Ion channel blocking confirms GHz mechanism is ion channel mediated

It is important to negate other plausible causes for changes in fluorescence such as membrane poration, endocytosis, pinocytosis, or other vesicular transport. It is also important to rule out apparent fluxes in fluorescence simply due to the presence of a small scale movement caused by acoustic radiation force or streaming forces. In addition, the potential for ultrasonic stimulation causing time course modification of the normally ~100 ms blips or puffs of IP3R mediated intracellular calcium release, thus leading to the potential of conflating these other calcium transient events with action potential activity is necessary to control for52. In order to show that the effect of increased intracellular calcium is in fact due to the ionic flux into the cell rather than any other intracellular or transient events, an ion channel blocker was administered. This effectively provides a control that acts as an analog to a ratiometric analysis. Gentamicin (mechanical and Ca2+ voltage gated channel blocker) incubated for 1 hour, post Fluo-8 AM loading of cells, is imaged with GHz ultrasonic stimulation and the results are summarized in Fig. 1034,35,55,56. Three repeated trials are performed with results summarized in Table 1. There is no time course change in fluorescence indicating lack of calcium flux and absence of induced neural activity. This control establishes that the calcium flux observed is ion channel mediated and not a result of intracellular releases or membrane poration. The notable calcium ion transient morphology noted on a per cell basis for the two significant intensities as in Fig. 9 is indicative that ion channel mechancial stimulation is the salient causation of the activation pattern seen. While there are claims that gentamicin is only a stretch-receptor blocker as noted in studies with the leech57, it is noted in other literature that it also effects voltage gated ion channels58. It is expected that depolarization occurs through stretch-sensitive channels and voltage gated channels, and perhaps increase the depolarization rate with the activation of voltage gated channels due to increased channel strain. Since gentamicin administration blocks stimulatory activity, this is a good indicator that GHz ultrasonics is inducing ion channel level stimulatory effects, most likely due to the stress waves on the neurons and surrounding fluid.

Figure 10
figure 10

Electrode free surface control (a). Comparison of sonically enabled electrodes on surface and electrode free surface setups (b). Description schematic of sonically activated electrodes and control used to rule out potential electrical stimulation (c). Time course data for Gentamicin and Electrode Free trials depicted to supplement time average data in Fig. 7, with stimulus timings provided.
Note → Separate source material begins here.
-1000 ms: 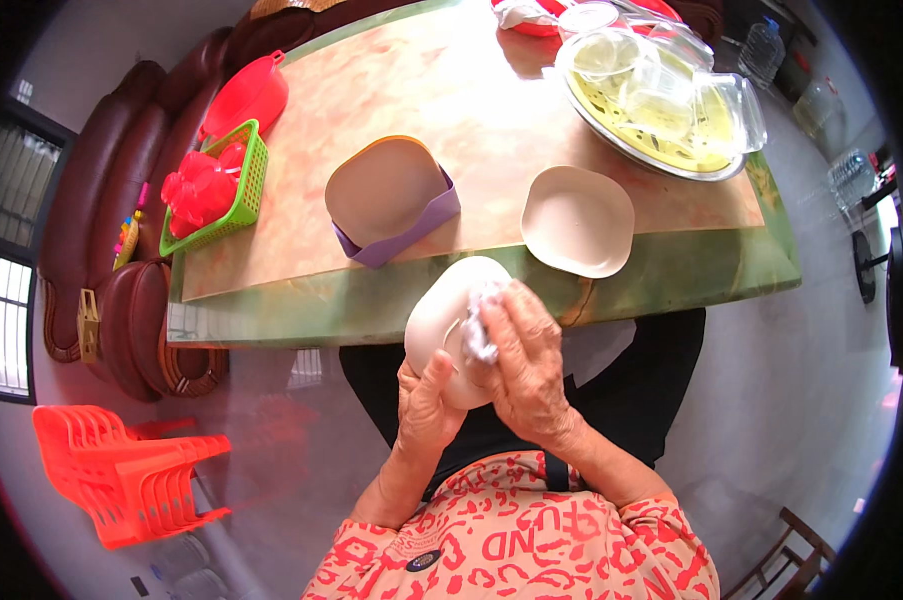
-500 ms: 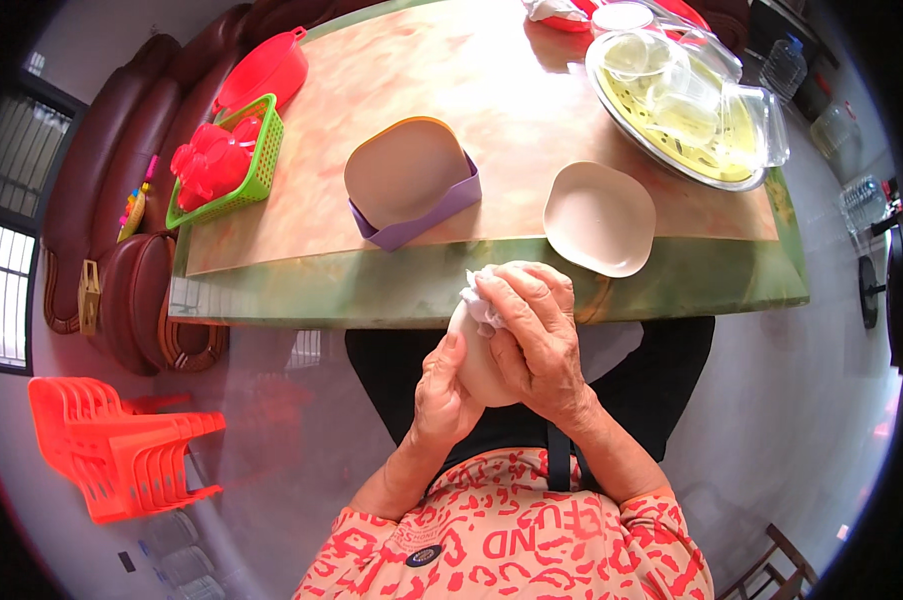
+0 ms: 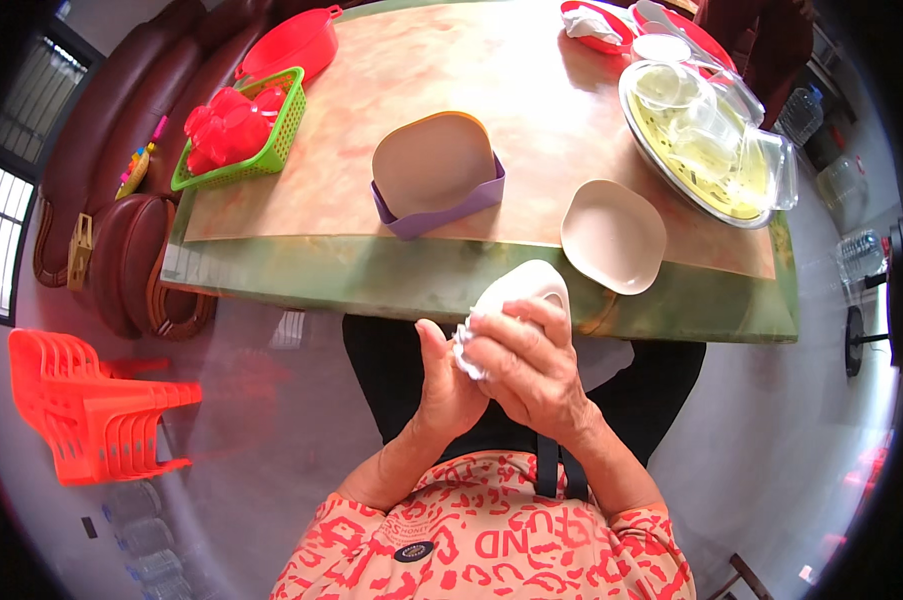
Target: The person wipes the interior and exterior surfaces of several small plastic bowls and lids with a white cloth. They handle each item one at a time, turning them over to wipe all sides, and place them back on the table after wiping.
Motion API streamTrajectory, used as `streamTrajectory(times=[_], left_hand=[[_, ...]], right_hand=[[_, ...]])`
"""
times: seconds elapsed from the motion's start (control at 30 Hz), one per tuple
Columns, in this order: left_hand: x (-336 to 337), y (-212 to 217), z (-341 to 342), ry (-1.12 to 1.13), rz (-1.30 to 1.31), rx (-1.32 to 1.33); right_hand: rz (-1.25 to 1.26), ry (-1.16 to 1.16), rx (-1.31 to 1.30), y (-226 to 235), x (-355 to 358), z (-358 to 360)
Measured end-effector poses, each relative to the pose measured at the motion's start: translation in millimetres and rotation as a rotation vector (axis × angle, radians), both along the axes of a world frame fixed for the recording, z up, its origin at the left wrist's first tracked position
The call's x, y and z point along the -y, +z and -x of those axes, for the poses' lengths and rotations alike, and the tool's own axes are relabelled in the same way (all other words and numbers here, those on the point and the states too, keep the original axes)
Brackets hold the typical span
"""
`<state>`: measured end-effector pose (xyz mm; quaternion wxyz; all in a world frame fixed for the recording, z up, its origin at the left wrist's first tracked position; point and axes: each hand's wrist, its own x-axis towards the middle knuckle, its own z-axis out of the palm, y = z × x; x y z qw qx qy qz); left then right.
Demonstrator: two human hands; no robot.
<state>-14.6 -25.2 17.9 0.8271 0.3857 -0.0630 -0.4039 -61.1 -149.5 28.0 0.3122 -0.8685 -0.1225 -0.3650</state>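
Above my lap, at the table's near edge, a pale beige dish (image 3: 533, 276) is tilted up between my two hands. My left hand (image 3: 443, 388) supports it from below, thumb raised off the dish; its other fingers are hidden behind my right hand. A crumpled white cloth or tissue (image 3: 465, 352) is gripped under the bent fingers of my right hand (image 3: 533, 372), pressed against the dish. Just ahead on the right, a similar beige dish (image 3: 614, 238) lies on the table. Further left, more dishes (image 3: 433, 168) sit stacked in a purple holder (image 3: 446, 212).
On the table (image 3: 371, 262), a green basket (image 3: 289, 125) of red cups (image 3: 229, 130) and a red basin (image 3: 296, 45) stand left. A round tray (image 3: 661, 180) of clear plastic containers (image 3: 706, 140) stands right. Beyond it is a person in dark red (image 3: 771, 50). Red stacked chairs (image 3: 101, 410) stand left.
The dish has turned and moved forward, its upper part now beyond my right fingers. My right hand and the cloth have slid lower. My left thumb has come off the dish.
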Motion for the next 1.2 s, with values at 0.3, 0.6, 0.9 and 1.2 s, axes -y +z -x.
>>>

Decoupling thermal effects in GHz stimulation studies

Potential heating effects of ultrasonic stimulation by the GHz wavefront was quantified with Eu-TTA staining as described in the methods section. The effect of temperature may be estimated using the pressure and attenuation dependent heat from ultrasonic beam and time of stimulus, lending us to minimal theoretical changes in temperature with ranges less than 0.1 °C. The sonic beam induced temperature change can be estimated using \(\Delta T=\frac{Q\alpha \Delta t}{{C}_{{p}^{\rho }}}\), where Q is the ultrasonic energy converted to heat produced by the sonic beam, \(Q=\frac{\alpha {P}^{2}}{\rho c}\), Cp is the specific heat capacity and ρ is the density19. This expression assumes no heat conduction from the control volume, and therefore predicts the worst case scenario, maximum possible temperature increase due to acoustic absorption. The theoretical temperature change following this is 0.01 °C. There may be some deviations from the true value within an order of magnitude due to the need for better characterization of attenuation (α) and heat induction due to acoustic streaming, intracellular stresses, or other processes. For experimental validation of a minimal thermal effect, the cells are live-stained with Eu-TTA to quantify cellular heating. An ultrasound intensity higher than the stimulation datasets, 1.2 W/cm2 at 10 V is administered for 20 seconds to a group of cells loaded with EuTTA. There is a 0.03 °C change in temperature with this administration, (Fig. 11), which is in approximate agreement with the theoretical calculation and it is not statistically significant change from the baseline room temperature. It should be noted that Eu-TTA fluorescence levels change with ACh (Acetylcholine) release also, which should only be exacerbated by ultrasound, and thus yield the most conservative upper limit of thermal effects for this study, enough to support the original hypothesis of mechanical stimulation due to ultrasound rather than thermal effects. Two-sided devices were used in the thermal characterization to provide the upper bound estimate again, because of the potential confounding electrical coupling and communication from the back to front side transducers that would only increase the potential apparent change in temperature. Given the results from this section, a drive voltage of 5 V was chosen as negligible thermal effect on neuron activation was observed. Results are provided with number of ROIs in Fig. 11.

Figure 11
figure 11

Eu-TTA thermal control. Three temperature points (a,c,d) are taken with imaging agent fluorescence alone for which N = 5 for all 3 groups. The change in fluorescence with ultrasound stimulation for cells is noted, and added to the room temperature settings under which stimulation is performed. (b) N = 28 for group. (b) Ultrasonic stimulation does not produce significant heating from the 26 C condition. Group b is significantly different from (c,d), tested at α = 0.01, with p < 0.01, while (b) is not significantly different from a with p = 0.066.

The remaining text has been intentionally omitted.